-- TASK TO CARRY OUT --
Word-for-word transcription needed. Include every entry below but no pictures.

[Records contained in a dataset]
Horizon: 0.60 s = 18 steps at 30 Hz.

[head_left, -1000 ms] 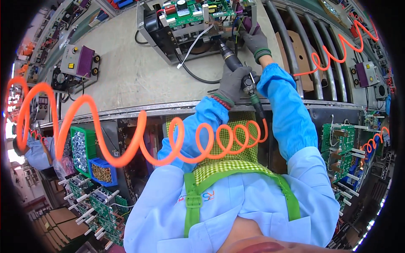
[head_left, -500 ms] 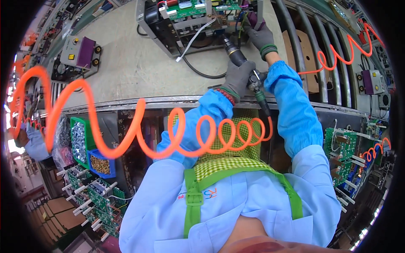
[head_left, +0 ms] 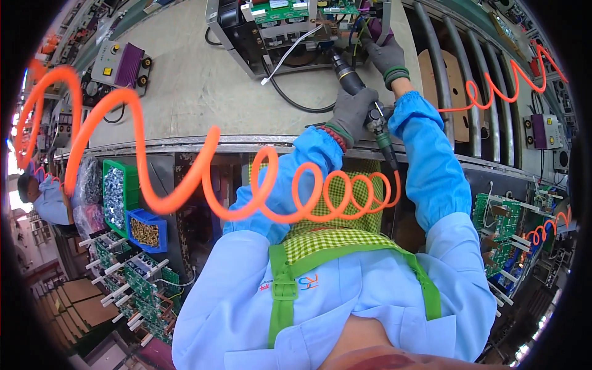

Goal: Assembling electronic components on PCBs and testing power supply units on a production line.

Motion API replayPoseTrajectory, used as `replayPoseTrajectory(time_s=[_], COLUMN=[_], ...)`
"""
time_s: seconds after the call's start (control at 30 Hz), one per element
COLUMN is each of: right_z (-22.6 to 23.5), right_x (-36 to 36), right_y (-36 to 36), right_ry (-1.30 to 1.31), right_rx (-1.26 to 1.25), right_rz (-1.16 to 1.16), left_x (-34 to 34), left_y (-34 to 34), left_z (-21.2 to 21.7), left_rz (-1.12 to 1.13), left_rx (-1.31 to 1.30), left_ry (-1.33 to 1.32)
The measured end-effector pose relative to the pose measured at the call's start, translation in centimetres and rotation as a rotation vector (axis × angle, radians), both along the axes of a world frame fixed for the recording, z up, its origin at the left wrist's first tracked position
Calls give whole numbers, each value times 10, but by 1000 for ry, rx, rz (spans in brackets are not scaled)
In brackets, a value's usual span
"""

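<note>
My gloved left hand is wrapped around a black and green pneumatic screwdriver. The tool's tip reaches the lower front of an open metal-framed electronic unit, which carries green circuit boards, a black fan and loose wires. At the unit's right corner, my gloved right hand is closed beside a purple panel; its fingertips are partly hidden among the wires. A white cable hangs from the front of the unit, and a black cable curves across the bench near my left hand.
An orange coiled air hose runs from the tool across the foreground. Left stand a green bin of metal parts, a blue bin of brass-coloured parts and circuit boards. Metal rollers lie right of the bench. Another person is far left.
The view has shifted slightly, and the coiled hose has swayed. Both hands keep their places at the unit, with the screwdriver still in my left hand.
</note>
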State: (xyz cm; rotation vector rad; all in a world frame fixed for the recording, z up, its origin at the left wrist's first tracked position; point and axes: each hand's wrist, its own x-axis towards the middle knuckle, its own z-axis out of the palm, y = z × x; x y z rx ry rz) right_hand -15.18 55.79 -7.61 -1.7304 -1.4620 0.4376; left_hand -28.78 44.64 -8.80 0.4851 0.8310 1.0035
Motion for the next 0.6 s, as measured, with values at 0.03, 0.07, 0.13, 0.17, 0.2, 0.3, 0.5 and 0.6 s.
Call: replayPoseTrajectory(time_s=[0.03,0.07,0.13,0.17,0.2,0.3,0.5,0.6], right_z=[-2,-3,-4,-5,-5,-6,2,2], right_x=[0,0,-1,-1,-1,0,1,-1], right_y=[2,3,6,6,7,7,2,1], right_ry=[-10,-16,26,35,37,10,57,23], right_rx=[5,16,19,16,13,28,-69,15], right_rz=[-2,-12,28,45,56,-3,61,30], left_x=[-1,-2,-3,-2,-2,-1,-4,-7], left_y=[1,1,0,-1,-1,1,1,1], left_z=[0,1,2,2,2,2,9,11], left_rz=[-8,-8,9,20,27,25,11,-12], left_rx=[-10,-15,-20,-8,8,8,-32,-39], left_ry=[4,12,28,39,39,-40,-17,14])
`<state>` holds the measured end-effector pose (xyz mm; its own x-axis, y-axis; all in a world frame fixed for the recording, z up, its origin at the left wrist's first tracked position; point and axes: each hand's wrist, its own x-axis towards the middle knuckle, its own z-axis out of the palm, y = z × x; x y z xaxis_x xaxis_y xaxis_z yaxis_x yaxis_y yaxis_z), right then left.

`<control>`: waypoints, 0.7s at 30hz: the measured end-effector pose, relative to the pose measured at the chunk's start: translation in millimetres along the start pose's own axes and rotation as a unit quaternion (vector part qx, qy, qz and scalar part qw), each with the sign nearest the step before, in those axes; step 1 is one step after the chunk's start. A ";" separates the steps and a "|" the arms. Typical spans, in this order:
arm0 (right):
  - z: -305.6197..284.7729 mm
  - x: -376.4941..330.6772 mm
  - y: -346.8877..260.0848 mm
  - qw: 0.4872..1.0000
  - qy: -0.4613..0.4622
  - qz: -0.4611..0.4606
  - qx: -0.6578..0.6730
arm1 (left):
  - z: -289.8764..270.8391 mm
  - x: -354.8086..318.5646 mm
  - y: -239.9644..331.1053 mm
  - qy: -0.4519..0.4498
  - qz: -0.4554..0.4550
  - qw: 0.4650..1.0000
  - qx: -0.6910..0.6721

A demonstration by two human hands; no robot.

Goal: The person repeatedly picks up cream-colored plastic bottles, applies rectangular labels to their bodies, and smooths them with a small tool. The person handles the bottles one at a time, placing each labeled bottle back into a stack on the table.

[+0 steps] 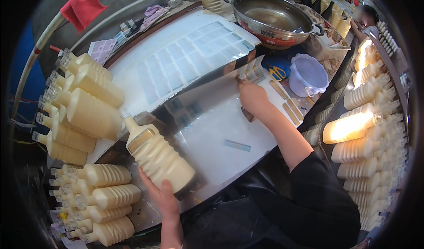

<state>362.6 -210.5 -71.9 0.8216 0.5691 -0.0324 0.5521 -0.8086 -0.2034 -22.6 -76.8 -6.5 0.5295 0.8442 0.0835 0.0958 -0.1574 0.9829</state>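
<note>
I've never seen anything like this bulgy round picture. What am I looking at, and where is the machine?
There is no machine arm here: the hands are a person's own. The camera is one of two worn on that person's head, looking down, and its fisheye lens bends straight edges.

The left hand holds a cream bottle with a gold label near its neck. The right hand is at a printed sheet; its exact grip is hidden.

On the white work surface lies a loose strip. Beyond the right hand are yellow scissors, a lavender bowl and a wide metal pan. More bottles are stacked on both sides.
</note>
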 end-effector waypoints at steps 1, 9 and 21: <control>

-- ANSWER SECTION --
Horizon: 0.60 s = 18 steps at 30 Hz.

[head_left, -1000 ms] 
[head_left, -500 ms] 
[head_left, +0 ms] 

Goal: Assembling electronic components on PCBs and testing power supply units on a production line.

Motion API replayPoseTrajectory, used as `replayPoseTrajectory(time_s=[_], COLUMN=[_], ...)`
"""
time_s: seconds after the call's start (control at 30 Hz), one per element
COLUMN is each of: right_z (-22.6 to 23.5), right_x (-36 to 36), right_y (-36 to 36), right_ry (-1.30 to 1.31), right_rx (-1.26 to 1.25), right_rz (-1.16 to 1.16), left_x (-34 to 34), left_y (-34 to 34), left_z (-21.2 to 21.7), left_rz (-1.12 to 1.13), left_rx (-1.31 to 1.30), left_ry (-1.33 to 1.32)
The measured end-effector pose relative to the pose measured at the call's start, translation in centimetres and rotation as a rotation vector (axis × angle, radians), both along the axes of a world frame fixed for the recording, z up, its origin at the left wrist's first tracked position
Calls give whole numbers, each value times 10, but by 1000 for ry, rx, rz (spans in brackets are not scaled)
In brackets, a value's usual span
"""

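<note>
My gloved left hand is wrapped around a black and green pneumatic screwdriver. The tool's tip reaches the lower front of an open metal-framed electronic unit, which carries green circuit boards, a black fan and loose wires. At the unit's right corner, my gloved right hand is closed beside a purple panel; its fingertips are partly hidden among the wires. A white cable hangs from the front of the unit, and a black cable curves across the bench near my left hand.
An orange coiled air hose runs from the tool across the foreground. Left stand a green bin of metal parts, a blue bin of brass-coloured parts and circuit boards. Metal rollers lie right of the bench. Another person is far left.
The view has shifted slightly, and the coiled hose has swayed. Both hands keep their places at the unit, with the screwdriver still in my left hand.
</note>
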State: (xyz cm; rotation vector rad; all in a world frame fixed for the recording, z up, its origin at the left wrist's first tracked position; point and axes: each hand's wrist, its own x-axis towards the middle knuckle, its own z-axis out of the palm, y = z × x; x y z rx ry rz) right_hand -15.18 55.79 -7.61 -1.7304 -1.4620 0.4376; left_hand -28.78 44.64 -8.80 0.4851 0.8310 1.0035
Motion for the next 0.6 s, as measured, with values at 0.03, 0.07, 0.13, 0.17, 0.2, 0.3, 0.5 and 0.6 s.
Call: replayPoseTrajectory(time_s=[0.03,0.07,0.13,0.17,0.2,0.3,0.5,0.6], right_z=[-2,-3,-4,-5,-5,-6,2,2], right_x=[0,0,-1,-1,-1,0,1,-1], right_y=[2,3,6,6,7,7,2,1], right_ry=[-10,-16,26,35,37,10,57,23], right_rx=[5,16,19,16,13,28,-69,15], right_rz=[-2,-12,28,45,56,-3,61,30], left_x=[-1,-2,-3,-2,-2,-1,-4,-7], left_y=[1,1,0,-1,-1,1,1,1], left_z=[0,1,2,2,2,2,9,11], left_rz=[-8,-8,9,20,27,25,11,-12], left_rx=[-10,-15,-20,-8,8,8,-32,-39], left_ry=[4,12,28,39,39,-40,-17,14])
`<state>` holds the measured end-effector pose (xyz mm; its own x-axis, y-axis; all in a world frame fixed for the recording, z up, its origin at the left wrist's first tracked position; point and axes: each hand's wrist, its own x-axis towards the middle knuckle, its own z-axis out of the palm, y = z × x; x y z xaxis_x xaxis_y xaxis_z yaxis_x yaxis_y yaxis_z), right then left.

`<control>`: waypoints, 0.7s at 30hz: the measured end-effector pose, relative to the pose measured at the chunk's start: translation in millimetres along the start pose's own axes and rotation as a unit quaternion (vector part qx, qy, qz and scalar part qw), each with the sign nearest the step before, in those axes; step 1 is one step after the chunk's start. A ";" separates the steps and a "|" the arms. Typical spans, in this order:
arm0 (right):
  - z: -305.6197..284.7729 mm
  - x: -376.4941..330.6772 mm
  - y: -346.8877..260.0848 mm
  - qw: 0.4872..1.0000
  - qy: -0.4613..0.4622
  - qz: -0.4611..0.4606
  - qx: -0.6578..0.6730
arm1 (left):
  - z: -289.8764..270.8391 mm
  - x: -354.8086..318.5646 mm
  - y: -239.9644..331.1053 mm
  - qy: -0.4519..0.4498
  - qz: -0.4554..0.4550
  - qw: 0.4650..1.0000
  - qx: -0.6910..0.6721

A demonstration by two human hands; no robot.

Goal: The person repeatedly picks up cream-colored plastic bottles, applies rectangular labels to their bodies, and smooths them with a small tool. The person handles the bottles one at a time, placing each labeled bottle back into a stack on the table.

[+0 steps] 

<state>362.6 -210.5 -71.9 0.8216 0.5691 -0.0324 0.5521 -0.8086 -0.2034 -22.6 -76.8 -6.5 0.5295 0.8442 0.0835 0.0958 -0.1574 0.9829</state>
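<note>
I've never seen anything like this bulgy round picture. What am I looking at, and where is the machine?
There is no machine arm here: the hands are a person's own. The camera is one of two worn on that person's head, looking down, and its fisheye lens bends straight edges.

The left hand holds a cream bottle with a gold label near its neck. The right hand is at a printed sheet; its exact grip is hidden.

On the white work surface lies a loose strip. Beyond the right hand are yellow scissors, a lavender bowl and a wide metal pan. More bottles are stacked on both sides.
</note>
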 end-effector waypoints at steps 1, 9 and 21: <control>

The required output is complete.